Imagine that some entry points are, hypothetically, naughty. Every time you pick a new entry point you are rolling a set of die and if the numbers come up wrong you might be subject to a naughty guard trying to perform a deanonymization attack, linking your activity on Tor to your identity. As such, the fewer times that you roll the die the less likely you will be to pick a naughty guard.

For more information on why you want to keep this guard for a longer time period, read this blog post: https://blog.torproject.org/blog/improving-tors-anonymity-changing-guard-parameters

3

Looks like the single guard node proposal is implemented now: "...in its first startup, Tor picks one guard and stores its identity persistently to disk. Tor uses that guard node as the first hop of its circuits from thereafter."
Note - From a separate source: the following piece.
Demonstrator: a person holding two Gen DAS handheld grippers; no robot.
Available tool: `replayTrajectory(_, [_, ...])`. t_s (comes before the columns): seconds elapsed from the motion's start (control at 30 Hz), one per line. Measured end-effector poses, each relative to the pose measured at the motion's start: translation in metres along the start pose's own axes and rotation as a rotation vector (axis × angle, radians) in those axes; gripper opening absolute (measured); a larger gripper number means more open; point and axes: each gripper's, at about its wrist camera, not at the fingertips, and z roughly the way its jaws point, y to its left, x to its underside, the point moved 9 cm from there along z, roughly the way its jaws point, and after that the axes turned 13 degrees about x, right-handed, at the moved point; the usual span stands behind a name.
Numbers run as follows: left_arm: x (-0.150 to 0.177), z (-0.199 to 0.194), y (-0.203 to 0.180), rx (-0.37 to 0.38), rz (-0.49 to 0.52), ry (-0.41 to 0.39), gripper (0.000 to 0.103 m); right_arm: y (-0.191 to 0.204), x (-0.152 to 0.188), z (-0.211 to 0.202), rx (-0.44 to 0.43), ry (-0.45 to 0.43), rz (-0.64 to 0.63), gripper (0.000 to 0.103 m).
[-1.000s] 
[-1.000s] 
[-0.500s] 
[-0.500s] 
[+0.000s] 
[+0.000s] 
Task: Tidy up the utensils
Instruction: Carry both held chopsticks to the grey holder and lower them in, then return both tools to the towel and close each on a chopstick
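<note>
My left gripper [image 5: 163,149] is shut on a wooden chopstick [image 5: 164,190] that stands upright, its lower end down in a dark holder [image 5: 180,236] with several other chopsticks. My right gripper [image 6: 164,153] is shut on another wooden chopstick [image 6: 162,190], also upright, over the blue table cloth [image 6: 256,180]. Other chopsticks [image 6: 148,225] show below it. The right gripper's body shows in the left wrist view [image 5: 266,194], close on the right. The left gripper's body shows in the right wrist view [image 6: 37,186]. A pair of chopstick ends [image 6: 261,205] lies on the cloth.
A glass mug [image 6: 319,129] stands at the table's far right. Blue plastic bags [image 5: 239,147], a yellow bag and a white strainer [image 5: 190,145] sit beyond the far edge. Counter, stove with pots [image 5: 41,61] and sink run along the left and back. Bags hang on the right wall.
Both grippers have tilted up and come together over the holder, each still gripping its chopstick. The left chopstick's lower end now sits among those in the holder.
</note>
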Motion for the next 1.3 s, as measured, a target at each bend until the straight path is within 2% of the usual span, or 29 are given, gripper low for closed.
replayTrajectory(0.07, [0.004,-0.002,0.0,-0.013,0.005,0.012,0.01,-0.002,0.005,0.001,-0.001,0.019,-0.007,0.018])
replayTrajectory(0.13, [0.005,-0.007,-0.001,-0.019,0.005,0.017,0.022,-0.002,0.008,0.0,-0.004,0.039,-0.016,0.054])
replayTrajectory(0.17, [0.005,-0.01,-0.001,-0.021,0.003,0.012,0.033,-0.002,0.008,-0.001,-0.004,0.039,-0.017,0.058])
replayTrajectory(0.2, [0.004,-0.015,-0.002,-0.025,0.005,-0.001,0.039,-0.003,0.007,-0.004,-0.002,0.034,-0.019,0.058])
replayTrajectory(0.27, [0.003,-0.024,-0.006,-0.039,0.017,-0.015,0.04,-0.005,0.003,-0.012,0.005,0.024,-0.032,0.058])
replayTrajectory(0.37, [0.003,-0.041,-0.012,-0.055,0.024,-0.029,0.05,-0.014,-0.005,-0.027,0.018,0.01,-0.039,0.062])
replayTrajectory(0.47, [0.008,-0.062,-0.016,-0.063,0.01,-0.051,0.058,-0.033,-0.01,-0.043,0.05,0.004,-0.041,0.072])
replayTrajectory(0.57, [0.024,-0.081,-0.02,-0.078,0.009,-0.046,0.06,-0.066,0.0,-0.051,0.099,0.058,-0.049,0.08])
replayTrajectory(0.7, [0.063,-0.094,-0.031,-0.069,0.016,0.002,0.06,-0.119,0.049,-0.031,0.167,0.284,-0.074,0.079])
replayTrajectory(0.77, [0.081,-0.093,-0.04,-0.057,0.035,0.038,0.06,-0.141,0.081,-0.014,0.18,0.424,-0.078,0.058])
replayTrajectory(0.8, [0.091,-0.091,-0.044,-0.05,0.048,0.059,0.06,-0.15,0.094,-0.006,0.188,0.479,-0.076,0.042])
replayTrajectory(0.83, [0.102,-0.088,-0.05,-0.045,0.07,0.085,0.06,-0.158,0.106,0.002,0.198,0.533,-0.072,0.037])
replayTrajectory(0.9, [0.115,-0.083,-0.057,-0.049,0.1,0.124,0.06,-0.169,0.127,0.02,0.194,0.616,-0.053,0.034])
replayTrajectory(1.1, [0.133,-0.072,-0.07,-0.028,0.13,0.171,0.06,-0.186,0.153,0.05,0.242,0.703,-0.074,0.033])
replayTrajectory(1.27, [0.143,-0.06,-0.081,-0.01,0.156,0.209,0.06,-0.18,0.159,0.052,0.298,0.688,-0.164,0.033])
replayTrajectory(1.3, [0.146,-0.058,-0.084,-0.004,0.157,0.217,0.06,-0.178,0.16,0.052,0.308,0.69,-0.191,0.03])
More info: https://trac.torproject.org/projects/tor/ticket/11480

2

This article shows, that clients are rotating their guard nodes every 4-8 weeks.

https://blog.torproject.org/blog/lifecycle-of-a-new-relay

It isn't optimal to allow this temporary dip in traffic (since we're not taking advantage of resources that you're trying to contribute), but it's a short period of time overall: clients rotate their guards nodes every 4-8 weeks, so pretty soon some of them will rotate onto your relay.
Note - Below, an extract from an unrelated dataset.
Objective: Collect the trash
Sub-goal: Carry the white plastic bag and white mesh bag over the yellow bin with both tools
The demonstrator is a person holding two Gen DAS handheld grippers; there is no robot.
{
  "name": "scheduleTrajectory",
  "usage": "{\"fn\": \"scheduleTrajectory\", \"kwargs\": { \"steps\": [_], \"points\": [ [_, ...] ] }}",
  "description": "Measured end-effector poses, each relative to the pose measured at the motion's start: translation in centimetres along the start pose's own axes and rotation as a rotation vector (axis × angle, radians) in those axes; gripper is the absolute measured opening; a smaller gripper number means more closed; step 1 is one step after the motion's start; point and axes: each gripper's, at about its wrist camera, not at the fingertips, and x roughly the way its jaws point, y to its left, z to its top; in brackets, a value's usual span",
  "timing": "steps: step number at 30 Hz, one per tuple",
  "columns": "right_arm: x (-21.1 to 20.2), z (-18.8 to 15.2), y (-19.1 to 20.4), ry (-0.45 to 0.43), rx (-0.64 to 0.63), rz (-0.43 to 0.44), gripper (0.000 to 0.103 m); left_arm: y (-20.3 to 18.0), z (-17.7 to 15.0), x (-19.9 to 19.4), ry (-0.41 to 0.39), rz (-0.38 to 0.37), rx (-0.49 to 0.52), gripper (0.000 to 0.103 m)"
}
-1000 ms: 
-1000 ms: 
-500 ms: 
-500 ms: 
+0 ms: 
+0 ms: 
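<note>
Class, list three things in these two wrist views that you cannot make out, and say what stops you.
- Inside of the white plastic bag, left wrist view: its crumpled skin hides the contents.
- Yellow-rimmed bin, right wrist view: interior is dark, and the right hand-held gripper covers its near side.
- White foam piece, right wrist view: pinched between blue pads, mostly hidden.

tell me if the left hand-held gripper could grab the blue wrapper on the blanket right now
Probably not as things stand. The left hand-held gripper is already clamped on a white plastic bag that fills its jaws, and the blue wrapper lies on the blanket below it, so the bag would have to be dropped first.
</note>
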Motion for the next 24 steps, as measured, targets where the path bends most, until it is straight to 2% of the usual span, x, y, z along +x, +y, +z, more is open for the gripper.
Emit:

So your client is looking for a guard flagged relay (entry relay) and after a certain amount of time (4-8 weeks) it is rotating to another entry relay.
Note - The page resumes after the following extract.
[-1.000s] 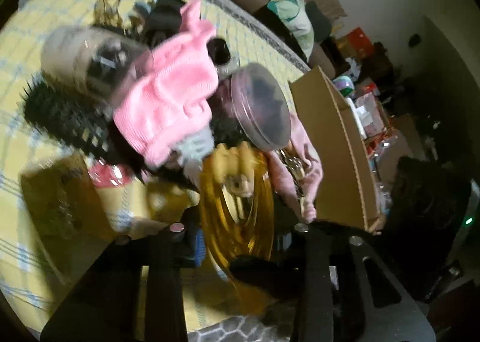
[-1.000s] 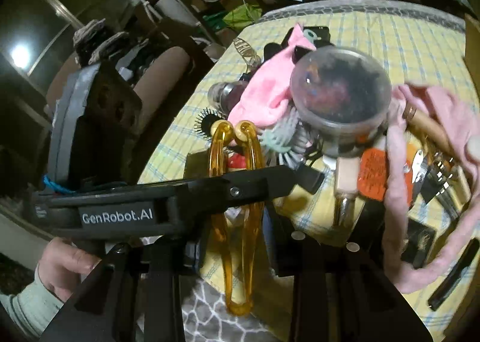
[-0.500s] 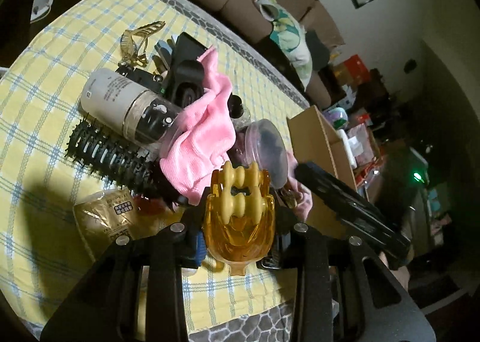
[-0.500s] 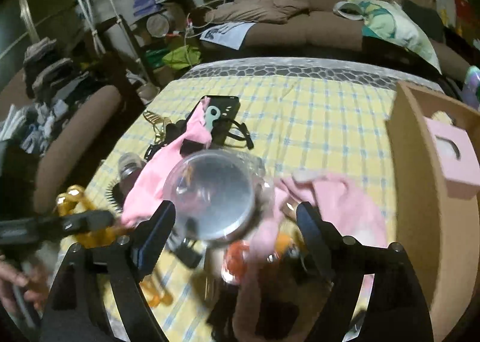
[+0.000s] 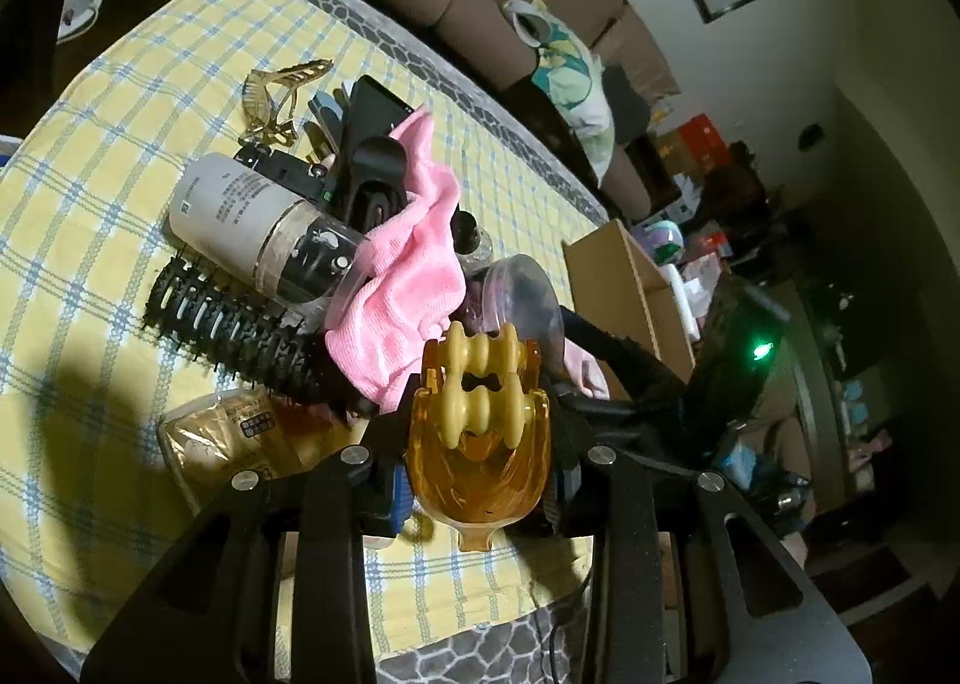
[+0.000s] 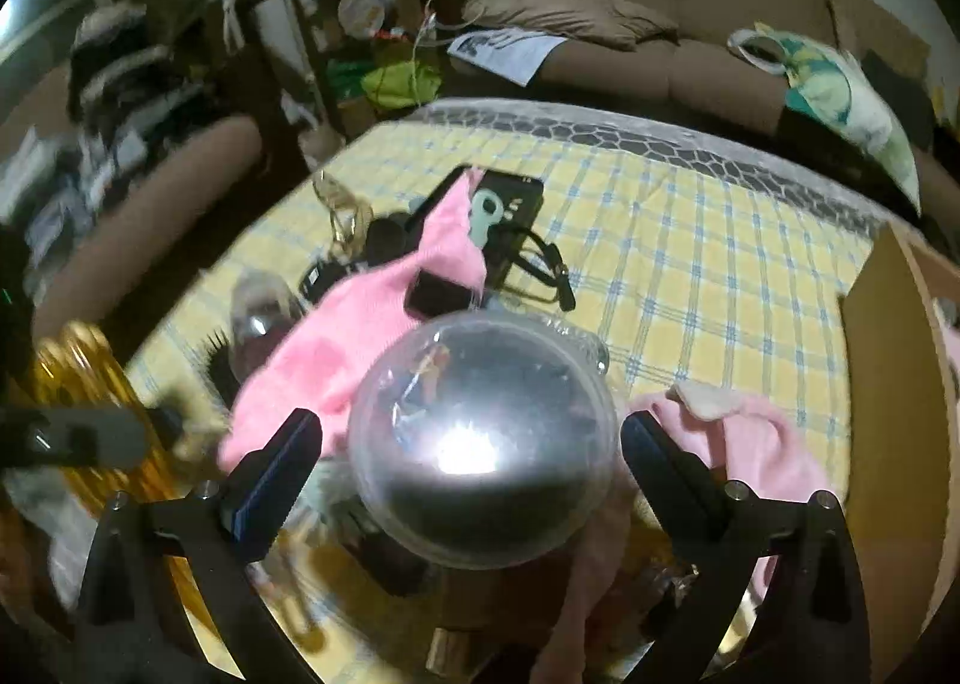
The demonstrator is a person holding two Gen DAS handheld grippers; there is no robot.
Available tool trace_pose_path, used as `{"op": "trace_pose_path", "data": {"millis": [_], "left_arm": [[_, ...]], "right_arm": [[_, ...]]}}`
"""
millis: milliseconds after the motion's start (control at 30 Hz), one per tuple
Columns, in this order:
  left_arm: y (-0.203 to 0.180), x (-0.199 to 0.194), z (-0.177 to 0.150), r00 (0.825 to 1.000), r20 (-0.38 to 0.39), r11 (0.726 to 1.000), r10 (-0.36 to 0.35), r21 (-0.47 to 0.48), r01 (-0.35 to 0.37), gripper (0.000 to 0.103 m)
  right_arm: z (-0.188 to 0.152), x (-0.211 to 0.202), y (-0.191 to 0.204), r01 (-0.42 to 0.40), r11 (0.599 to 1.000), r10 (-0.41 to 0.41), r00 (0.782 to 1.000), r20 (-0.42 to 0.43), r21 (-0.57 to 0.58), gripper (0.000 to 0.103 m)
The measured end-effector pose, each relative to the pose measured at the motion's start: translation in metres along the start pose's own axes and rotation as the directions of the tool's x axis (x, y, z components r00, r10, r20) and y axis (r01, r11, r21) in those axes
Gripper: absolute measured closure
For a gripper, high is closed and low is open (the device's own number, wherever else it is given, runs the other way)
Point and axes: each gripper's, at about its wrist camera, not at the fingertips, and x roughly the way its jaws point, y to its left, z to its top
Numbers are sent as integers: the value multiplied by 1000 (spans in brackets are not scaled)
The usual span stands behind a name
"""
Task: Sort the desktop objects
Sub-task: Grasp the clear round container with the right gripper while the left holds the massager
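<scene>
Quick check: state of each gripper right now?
Left gripper: shut on the amber hair claw clip.
Right gripper: jaws opening, straddling the clear round container, not gripping.

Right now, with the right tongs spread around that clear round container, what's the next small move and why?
Probably ease the right tongs a little further down around the clear round container, then close. Its jaws are opening, one on each side of it, not touching. The left tongs already hold the amber hair claw.

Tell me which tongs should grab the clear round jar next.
Right. The right tongs are opening with the jar framed between them, not yet gripped. The left tongs are shut on the amber clip.
</scene>
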Motion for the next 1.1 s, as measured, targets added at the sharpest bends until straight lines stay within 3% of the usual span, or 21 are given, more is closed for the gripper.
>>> {"op": "trace_pose_path", "data": {"millis": [100, 133, 200, 300, 500, 667, 833, 933, 1100], "left_arm": [[0, -1, 0, 1000, 0, 1000, -3, 0, 3, 73], [0, 0, 0, 1000, 0, 1000, -4, -1, 4, 73], [0, 0, 0, 1000, 0, 1000, -5, -2, 5, 73], [-2, 1, 0, 1000, -1, 1000, -10, 0, 10, 73], [-20, 5, -5, 999, -13, 998, -52, 25, 53, 73], [-54, 7, -18, 988, -44, 987, -147, 54, 149, 73], [-101, 22, -35, 982, -86, 977, -169, 114, 178, 73], [-124, 32, -42, 975, -107, 972, -194, 113, 206, 73], [-159, 48, -55, 971, -139, 967, -197, 133, 215, 73]], "right_arm": [[-3, 12, 9, 51, 997, -53, 998, -24, -61, 2], [-4, 14, 8, 61, 996, -63, 998, -19, -64, 7], [-2, 9, 4, 43, 998, -43, 999, -3, -42, 16], [1, -7, -7, 0, 1000, 0, 1000, 7, 9, 17], [11, -81, -35, -74, 994, 67, 995, 79, 85, 17], [10, -169, -75, -129, 981, 109, 984, 139, 146, 17], [-19, -229, -122, 29, 987, -46, 993, 108, 157, 17], [-52, -231, -157, 82, 970, -94, 995, 40, 229, 17], [-101, -213, -192, 113, 944, -106, 994, -41, 309, 17]]}}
I think they didn't implemented the proposal yet because the milestone is set to 0.2.6.x-final in trac.

2

It's about pre-seeding, so what I'm recommending to people :

  • At first, use default setup and well-known working connection and run Tor with directory mirror enabled and seed it
  • Later you can do if you want : UseEntryGuards 0 and use any of Tor nodes, to make paths more random
  • Take a spin for EntryNodes + ExitNodes + StrictNodes - play with it!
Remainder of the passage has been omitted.